- **What you are asked to do**
Write out all of the data again, exactly as it reads.

- **Dataset extract**
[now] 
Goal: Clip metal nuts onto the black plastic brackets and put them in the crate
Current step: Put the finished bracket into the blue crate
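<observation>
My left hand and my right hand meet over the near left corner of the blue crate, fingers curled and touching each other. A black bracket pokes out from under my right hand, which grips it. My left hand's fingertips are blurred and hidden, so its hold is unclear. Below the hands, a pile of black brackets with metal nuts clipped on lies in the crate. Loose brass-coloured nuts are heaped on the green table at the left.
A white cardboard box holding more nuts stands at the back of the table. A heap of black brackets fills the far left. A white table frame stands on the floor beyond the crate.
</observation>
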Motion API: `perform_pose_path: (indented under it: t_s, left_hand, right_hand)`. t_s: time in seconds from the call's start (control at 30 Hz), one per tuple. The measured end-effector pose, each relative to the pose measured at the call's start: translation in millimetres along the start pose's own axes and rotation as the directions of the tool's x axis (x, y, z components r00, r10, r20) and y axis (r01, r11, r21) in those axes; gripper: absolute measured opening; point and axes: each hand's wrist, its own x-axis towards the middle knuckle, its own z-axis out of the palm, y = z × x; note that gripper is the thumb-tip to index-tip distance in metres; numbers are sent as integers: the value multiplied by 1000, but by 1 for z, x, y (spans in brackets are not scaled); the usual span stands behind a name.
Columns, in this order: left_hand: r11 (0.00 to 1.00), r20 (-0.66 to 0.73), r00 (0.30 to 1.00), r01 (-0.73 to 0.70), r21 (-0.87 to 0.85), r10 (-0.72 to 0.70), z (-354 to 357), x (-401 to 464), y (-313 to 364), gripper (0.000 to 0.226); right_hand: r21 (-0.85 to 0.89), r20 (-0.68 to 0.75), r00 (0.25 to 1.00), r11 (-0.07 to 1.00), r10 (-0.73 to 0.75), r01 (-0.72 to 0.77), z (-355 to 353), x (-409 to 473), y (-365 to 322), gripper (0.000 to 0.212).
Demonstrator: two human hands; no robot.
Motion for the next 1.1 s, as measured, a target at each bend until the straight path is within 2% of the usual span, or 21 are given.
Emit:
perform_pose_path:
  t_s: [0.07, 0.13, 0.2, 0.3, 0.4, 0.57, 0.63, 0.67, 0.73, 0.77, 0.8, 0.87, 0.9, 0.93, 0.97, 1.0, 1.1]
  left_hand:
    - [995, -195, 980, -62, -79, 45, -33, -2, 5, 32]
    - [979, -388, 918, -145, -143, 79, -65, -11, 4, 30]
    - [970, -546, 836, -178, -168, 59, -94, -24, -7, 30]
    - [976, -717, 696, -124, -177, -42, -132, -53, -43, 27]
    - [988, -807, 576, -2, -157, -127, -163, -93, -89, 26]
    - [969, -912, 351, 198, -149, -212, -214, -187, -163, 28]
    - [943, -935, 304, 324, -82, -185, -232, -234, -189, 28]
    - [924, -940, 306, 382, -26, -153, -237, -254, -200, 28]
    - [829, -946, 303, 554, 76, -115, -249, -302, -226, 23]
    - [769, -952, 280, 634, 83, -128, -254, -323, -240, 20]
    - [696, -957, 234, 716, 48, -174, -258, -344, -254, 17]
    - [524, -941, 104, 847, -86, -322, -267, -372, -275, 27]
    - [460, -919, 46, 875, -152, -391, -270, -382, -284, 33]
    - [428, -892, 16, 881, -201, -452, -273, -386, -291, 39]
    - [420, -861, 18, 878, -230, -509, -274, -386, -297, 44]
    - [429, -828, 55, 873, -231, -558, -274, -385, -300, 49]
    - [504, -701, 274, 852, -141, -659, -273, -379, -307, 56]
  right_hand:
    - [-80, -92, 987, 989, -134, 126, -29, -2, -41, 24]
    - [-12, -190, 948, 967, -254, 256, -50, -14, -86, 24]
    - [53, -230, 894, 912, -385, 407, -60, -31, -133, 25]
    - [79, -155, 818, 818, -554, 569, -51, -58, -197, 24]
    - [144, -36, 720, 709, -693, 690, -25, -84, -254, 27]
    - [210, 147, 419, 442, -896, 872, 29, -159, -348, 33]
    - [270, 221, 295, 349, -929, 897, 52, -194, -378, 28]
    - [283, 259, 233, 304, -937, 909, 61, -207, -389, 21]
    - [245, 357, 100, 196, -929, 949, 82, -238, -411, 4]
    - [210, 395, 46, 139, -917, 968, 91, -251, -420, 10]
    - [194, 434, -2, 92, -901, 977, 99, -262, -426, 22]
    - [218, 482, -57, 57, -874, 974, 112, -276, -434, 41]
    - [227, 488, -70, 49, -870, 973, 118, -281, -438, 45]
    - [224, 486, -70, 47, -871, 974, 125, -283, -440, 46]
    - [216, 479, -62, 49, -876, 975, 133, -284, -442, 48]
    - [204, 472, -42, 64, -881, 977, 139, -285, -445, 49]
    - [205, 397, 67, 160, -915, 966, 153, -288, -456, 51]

- **Task response**
[now] 
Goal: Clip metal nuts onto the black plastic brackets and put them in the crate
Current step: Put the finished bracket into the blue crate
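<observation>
My left hand and my right hand meet over the near left corner of the blue crate, fingers curled and touching each other. A black bracket pokes out from under my right hand, which grips it. My left hand's fingertips are blurred and hidden, so its hold is unclear. Below the hands, a pile of black brackets with metal nuts clipped on lies in the crate. Loose brass-coloured nuts are heaped on the green table at the left.
A white cardboard box holding more nuts stands at the back of the table. A heap of black brackets fills the far left. A white table frame stands on the floor beyond the crate.
</observation>
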Motion API: `perform_pose_path: (indented under it: t_s, left_hand, right_hand)`. t_s: time in seconds from the call's start (control at 30 Hz), one per tuple. The measured end-effector pose, each relative to the pose measured at the call's start: translation in millimetres along the start pose's own axes and rotation as the directions of the tool's x axis (x, y, z components r00, r10, r20) and y axis (r01, r11, r21) in those axes; gripper: absolute measured opening; point and axes: each hand's wrist, its own x-axis towards the middle knuckle, its own z-axis out of the palm, y = z × x; note that gripper is the thumb-tip to index-tip distance in metres; numbers are sent as integers: the value multiplied by 1000, but by 1 for z, x, y (spans in brackets are not scaled); the usual span stands behind a name.
Columns, in this order: left_hand: r11 (0.00 to 1.00), r20 (-0.66 to 0.73), r00 (0.30 to 1.00), r01 (-0.73 to 0.70), r21 (-0.87 to 0.85), r10 (-0.72 to 0.70), z (-354 to 357), x (-401 to 464), y (-313 to 364), gripper (0.000 to 0.226); right_hand: r21 (-0.85 to 0.89), r20 (-0.68 to 0.75), r00 (0.25 to 1.00), r11 (-0.07 to 1.00), r10 (-0.73 to 0.75), r01 (-0.72 to 0.77), z (-355 to 353), x (-409 to 473), y (-365 to 322), gripper (0.000 to 0.212).
Demonstrator: two human hands; no robot.
Motion for the next 1.1 s, as measured, a target at each bend until the straight path is within 2% of the usual span, or 21 are given.
Emit:
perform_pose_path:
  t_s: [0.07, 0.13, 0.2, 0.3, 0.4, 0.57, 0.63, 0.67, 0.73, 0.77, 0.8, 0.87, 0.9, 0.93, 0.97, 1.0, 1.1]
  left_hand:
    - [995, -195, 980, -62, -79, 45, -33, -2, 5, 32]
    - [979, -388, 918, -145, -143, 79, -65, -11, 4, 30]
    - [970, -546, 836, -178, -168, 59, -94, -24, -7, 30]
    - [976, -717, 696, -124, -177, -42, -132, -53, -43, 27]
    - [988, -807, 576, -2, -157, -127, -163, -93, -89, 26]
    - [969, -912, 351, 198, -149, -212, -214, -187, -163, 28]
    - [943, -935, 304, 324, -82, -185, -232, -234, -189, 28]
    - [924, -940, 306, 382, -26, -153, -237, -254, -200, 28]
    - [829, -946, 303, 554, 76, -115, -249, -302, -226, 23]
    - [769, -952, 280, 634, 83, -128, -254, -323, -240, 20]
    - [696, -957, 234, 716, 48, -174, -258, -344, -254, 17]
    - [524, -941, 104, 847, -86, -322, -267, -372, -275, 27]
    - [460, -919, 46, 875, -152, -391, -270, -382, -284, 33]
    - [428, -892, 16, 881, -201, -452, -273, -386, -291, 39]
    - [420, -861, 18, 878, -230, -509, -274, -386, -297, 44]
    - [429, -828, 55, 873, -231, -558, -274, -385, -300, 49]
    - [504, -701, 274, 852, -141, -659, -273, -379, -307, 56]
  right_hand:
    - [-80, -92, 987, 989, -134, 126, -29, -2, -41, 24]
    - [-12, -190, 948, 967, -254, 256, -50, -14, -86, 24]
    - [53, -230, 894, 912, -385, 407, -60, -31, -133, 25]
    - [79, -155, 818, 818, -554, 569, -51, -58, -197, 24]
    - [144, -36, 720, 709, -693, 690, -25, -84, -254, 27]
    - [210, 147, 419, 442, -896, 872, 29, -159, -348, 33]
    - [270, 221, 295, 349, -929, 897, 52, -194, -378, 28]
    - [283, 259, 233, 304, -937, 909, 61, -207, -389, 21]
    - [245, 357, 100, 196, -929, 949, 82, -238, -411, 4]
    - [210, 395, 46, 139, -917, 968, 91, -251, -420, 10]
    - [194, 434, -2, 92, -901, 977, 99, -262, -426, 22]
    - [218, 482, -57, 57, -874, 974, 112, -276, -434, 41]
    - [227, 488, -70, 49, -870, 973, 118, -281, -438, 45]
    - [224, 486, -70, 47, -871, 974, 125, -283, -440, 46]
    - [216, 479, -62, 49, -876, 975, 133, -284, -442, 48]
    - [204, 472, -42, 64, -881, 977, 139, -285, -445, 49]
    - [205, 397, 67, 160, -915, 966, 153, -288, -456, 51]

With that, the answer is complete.